*What you should do*.
All of the data should be restated exactly as it stands.

*Dataset excerpt*.
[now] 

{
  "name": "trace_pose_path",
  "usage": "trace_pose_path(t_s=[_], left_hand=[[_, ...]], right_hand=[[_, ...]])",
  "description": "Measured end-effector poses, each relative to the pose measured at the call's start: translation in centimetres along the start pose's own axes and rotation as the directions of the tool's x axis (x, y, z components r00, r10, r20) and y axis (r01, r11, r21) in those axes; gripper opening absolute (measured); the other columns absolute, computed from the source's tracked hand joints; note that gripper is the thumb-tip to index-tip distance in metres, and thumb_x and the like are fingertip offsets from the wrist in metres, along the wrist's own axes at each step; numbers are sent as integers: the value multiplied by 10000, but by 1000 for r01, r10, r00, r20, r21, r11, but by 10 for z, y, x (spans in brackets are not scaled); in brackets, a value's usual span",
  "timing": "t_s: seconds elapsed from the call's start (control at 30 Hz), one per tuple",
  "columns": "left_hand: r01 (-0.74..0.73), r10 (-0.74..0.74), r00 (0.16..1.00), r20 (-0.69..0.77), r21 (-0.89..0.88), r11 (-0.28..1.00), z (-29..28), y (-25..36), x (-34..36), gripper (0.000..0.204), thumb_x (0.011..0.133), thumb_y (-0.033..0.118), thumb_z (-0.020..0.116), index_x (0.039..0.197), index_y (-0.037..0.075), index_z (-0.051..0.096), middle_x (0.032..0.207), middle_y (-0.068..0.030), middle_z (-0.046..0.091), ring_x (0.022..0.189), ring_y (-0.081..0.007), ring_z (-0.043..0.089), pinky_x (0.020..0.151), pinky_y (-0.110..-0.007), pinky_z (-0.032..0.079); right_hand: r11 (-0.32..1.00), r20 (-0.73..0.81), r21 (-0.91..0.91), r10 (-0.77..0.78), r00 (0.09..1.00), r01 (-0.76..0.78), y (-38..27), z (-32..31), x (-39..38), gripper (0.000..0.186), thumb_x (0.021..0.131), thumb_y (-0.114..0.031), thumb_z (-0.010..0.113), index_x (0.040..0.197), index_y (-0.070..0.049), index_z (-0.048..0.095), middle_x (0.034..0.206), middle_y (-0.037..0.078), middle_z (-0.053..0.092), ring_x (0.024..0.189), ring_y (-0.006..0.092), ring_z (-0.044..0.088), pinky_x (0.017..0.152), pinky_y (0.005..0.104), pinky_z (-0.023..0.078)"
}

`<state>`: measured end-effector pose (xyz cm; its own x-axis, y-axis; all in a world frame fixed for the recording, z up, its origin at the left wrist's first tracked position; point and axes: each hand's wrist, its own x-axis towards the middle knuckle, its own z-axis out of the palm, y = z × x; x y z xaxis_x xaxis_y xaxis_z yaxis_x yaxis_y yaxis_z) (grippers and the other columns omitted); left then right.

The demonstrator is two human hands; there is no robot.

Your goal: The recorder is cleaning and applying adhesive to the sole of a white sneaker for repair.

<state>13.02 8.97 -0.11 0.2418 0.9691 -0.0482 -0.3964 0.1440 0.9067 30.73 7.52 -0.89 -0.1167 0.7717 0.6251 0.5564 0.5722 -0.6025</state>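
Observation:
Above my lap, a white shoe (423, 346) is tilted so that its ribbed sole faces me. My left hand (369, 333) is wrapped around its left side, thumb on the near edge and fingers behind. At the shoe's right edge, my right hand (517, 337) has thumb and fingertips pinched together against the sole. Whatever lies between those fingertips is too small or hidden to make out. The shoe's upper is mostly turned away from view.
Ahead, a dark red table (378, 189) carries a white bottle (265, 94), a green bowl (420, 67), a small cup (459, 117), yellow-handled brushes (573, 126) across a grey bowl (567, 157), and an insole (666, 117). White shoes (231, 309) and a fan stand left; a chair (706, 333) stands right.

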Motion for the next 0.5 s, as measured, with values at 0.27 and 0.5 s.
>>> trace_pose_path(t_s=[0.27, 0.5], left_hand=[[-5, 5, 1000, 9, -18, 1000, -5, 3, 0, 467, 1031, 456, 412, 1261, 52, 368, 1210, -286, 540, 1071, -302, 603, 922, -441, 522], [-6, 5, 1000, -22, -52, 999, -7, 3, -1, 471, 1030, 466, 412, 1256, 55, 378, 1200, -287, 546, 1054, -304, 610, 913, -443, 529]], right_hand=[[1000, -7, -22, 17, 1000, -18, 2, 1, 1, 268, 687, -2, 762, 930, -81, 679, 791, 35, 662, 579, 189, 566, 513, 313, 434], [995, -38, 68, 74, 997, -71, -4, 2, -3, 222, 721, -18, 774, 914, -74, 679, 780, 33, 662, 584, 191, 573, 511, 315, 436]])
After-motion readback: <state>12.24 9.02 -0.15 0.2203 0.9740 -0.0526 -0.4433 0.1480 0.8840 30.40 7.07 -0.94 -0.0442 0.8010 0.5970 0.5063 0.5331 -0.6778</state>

*Completed task*.
[now] 

{
  "name": "trace_pose_path",
  "usage": "trace_pose_path(t_s=[_], left_hand=[[_, ...]], right_hand=[[_, ...]])",
  "description": "Measured end-effector poses, each relative to the pose measured at the call's start: translation in centimetres along the start pose's own axes and rotation as the directions of the tool's x axis (x, y, z components r00, r10, r20) and y axis (r01, r11, r21) in those axes; gripper opening absolute (measured); the other columns absolute, computed from the source's tracked hand joints; note that gripper is the thumb-tip to index-tip distance in metres, and thumb_x and the like are fingertip offsets from the wrist in metres, along the wrist's own axes at each step; numbers are sent as integers: the value multiplied by 10000, but by 1000 for r01, r10, r00, r20, r21, r11, but by 10 for z, y, x (spans in brackets are not scaled); in brackets, a value's usual span",
  "timing": "t_s: seconds elapsed from the call's start (control at 30 Hz), one per tuple",
  "columns": "left_hand: r01 (-0.74..0.73), r10 (-0.74..0.74), r00 (0.16..1.00), r20 (-0.69..0.77), r21 (-0.89..0.88), r11 (-0.28..1.00), z (-29..28), y (-25..36), x (-34..36), gripper (0.000..0.204), thumb_x (0.011..0.133), thumb_y (-0.033..0.118), thumb_z (-0.020..0.116), index_x (0.039..0.197), index_y (-0.037..0.075), index_z (-0.051..0.096), middle_x (0.032..0.207), middle_y (-0.068..0.030), middle_z (-0.046..0.091), ring_x (0.022..0.189), ring_y (-0.081..0.007), ring_z (-0.043..0.089), pinky_x (0.020..0.151), pinky_y (-0.110..-0.007), pinky_z (-0.032..0.079); right_hand: r11 (-0.32..1.00), r20 (-0.73..0.81), r21 (-0.91..0.91), r10 (-0.77..0.78), r00 (0.09..1.00), r01 (-0.76..0.78), y (-38..27), z (-32..31), x (-39..38), gripper (0.000..0.186), thumb_x (0.021..0.131), thumb_y (-0.114..0.031), thumb_z (-0.010..0.113), index_x (0.040..0.197), index_y (-0.070..0.049), index_z (-0.048..0.095), middle_x (0.034..0.206), middle_y (-0.037..0.078), middle_z (-0.053..0.092), ring_x (0.024..0.189), ring_y (-0.006..0.092), ring_z (-0.044..0.088), pinky_x (0.017..0.152), pinky_y (0.005..0.104), pinky_z (-0.023..0.078)"
}

`<state>`: measured end-effector pose (xyz cm; its own x-axis, y-axis; all in a world frame fixed for the recording, z up, its origin at the left wrist's first tracked position; point and axes: each hand's wrist, its own x-axis towards the middle knuckle, its own z-axis out of the palm, y = z × x; x y z xaxis_x xaxis_y xaxis_z yaxis_x yaxis_y yaxis_z) (grippers and the other columns omitted); left then right.

The demonstrator is two human hands; there is no robot.

Your goal: The recorder is cleaning and applying adhesive to the sole of a white sneaker for repair.

<state>13.02 8.97 -0.11 0.2418 0.9691 -0.0482 -0.3964 0.1440 0.9067 30.73 7.52 -0.89 -0.1167 0.7717 0.6251 0.5564 0.5722 -0.6025</state>
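Observation:
Above my lap, a white shoe (423, 346) is tilted so that its ribbed sole faces me. My left hand (369, 333) is wrapped around its left side, thumb on the near edge and fingers behind. At the shoe's right edge, my right hand (517, 337) has thumb and fingertips pinched together against the sole. Whatever lies between those fingertips is too small or hidden to make out. The shoe's upper is mostly turned away from view.
Ahead, a dark red table (378, 189) carries a white bottle (265, 94), a green bowl (420, 67), a small cup (459, 117), yellow-handled brushes (573, 126) across a grey bowl (567, 157), and an insole (666, 117). White shoes (231, 309) and a fan stand left; a chair (706, 333) stands right.
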
Motion for the next 0.5 s, as measured, with values at 0.27 and 0.5 s.
>>> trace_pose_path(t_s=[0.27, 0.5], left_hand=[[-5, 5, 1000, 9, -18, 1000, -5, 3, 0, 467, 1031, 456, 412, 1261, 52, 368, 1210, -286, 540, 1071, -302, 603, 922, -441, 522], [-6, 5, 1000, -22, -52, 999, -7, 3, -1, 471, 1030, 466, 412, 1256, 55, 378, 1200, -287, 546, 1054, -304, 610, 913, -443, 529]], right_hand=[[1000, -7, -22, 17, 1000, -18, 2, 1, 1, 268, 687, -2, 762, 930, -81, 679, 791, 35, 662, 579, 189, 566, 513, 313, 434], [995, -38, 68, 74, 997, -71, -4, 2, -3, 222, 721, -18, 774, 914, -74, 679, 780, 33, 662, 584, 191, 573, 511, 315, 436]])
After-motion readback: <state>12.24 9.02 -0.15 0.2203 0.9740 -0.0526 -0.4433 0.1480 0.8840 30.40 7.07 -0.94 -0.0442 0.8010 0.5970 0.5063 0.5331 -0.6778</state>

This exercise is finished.